(Problem requirements): Restate the whole listing word for word, missing no line.
==== Data segment ====
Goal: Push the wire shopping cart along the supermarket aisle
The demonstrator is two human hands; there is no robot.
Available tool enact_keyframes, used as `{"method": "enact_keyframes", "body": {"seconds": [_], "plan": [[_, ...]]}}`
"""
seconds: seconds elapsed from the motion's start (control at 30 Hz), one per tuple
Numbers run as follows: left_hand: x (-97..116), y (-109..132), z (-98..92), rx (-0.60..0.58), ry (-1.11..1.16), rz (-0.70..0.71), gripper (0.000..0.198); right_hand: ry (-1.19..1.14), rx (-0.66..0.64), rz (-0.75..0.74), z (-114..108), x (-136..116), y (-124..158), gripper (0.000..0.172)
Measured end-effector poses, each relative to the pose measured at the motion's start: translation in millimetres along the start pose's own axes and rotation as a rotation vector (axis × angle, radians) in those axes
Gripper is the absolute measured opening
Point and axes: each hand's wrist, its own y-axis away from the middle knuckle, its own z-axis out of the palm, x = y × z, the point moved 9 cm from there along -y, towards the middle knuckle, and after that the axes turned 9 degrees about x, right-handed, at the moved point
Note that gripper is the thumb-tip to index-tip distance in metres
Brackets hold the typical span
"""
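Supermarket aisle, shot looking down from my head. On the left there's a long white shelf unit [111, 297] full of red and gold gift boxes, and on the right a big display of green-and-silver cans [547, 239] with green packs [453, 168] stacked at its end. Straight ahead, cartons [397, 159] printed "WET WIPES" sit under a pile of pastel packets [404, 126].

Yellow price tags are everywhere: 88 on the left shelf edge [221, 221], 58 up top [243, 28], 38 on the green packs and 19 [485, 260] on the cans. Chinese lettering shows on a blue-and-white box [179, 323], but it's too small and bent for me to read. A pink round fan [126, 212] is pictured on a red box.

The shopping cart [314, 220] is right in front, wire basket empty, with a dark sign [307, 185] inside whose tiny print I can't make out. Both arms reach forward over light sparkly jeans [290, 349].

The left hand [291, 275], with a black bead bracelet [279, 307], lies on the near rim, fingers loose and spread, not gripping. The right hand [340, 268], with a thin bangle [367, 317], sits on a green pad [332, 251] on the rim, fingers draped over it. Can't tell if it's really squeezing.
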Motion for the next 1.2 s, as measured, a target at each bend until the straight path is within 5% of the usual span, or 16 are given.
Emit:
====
(Written response):
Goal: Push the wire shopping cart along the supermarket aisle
The demonstrator is two human hands; there is no robot.
Available tool enact_keyframes, used as `{"method": "enact_keyframes", "body": {"seconds": [_], "plan": [[_, ...]]}}`
"""
seconds: seconds elapsed from the motion's start (control at 30 Hz), one per tuple
Numbers run as follows: left_hand: x (-97..116), y (-109..132), z (-98..92), rx (-0.60..0.58), ry (-1.11..1.16), rz (-0.70..0.71), gripper (0.000..0.198); right_hand: ry (-1.19..1.14), rx (-0.66..0.64), rz (-0.75..0.74), z (-114..108), x (-136..116), y (-124..158), gripper (0.000..0.172)
Measured end-effector poses, each relative to the pose measured at the motion's start: translation in millimetres along the start pose's own axes and rotation as a rotation vector (axis × angle, radians) in those axes
Gripper is the absolute measured opening
Point and axes: each hand's wrist, its own y-axis away from the middle knuckle, its own z-axis out of the palm, x = y × z, the point moved 9 cm from there along -y, towards the middle knuckle, and after that the axes turned 9 degrees about x, right-handed, at the moved point
Note that gripper is the thumb-tip to index-tip distance in metres
Brackets hold the typical span
"""
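Supermarket aisle, shot looking down from my head. On the left there's a long white shelf unit [111, 297] full of red and gold gift boxes, and on the right a big display of green-and-silver cans [547, 239] with green packs [453, 168] stacked at its end. Straight ahead, cartons [397, 159] printed "WET WIPES" sit under a pile of pastel packets [404, 126].

Yellow price tags are everywhere: 88 on the left shelf edge [221, 221], 58 up top [243, 28], 38 on the green packs and 19 [485, 260] on the cans. Chinese lettering shows on a blue-and-white box [179, 323], but it's too small and bent for me to read. A pink round fan [126, 212] is pictured on a red box.

The shopping cart [314, 220] is right in front, wire basket empty, with a dark sign [307, 185] inside whose tiny print I can't make out. Both arms reach forward over light sparkly jeans [290, 349].

The left hand [291, 275], with a black bead bracelet [279, 307], lies on the near rim, fingers loose and spread, not gripping. The right hand [340, 268], with a thin bangle [367, 317], sits on a green pad [332, 251] on the rim, fingers draped over it. Can't tell if it's really squeezing.
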Motion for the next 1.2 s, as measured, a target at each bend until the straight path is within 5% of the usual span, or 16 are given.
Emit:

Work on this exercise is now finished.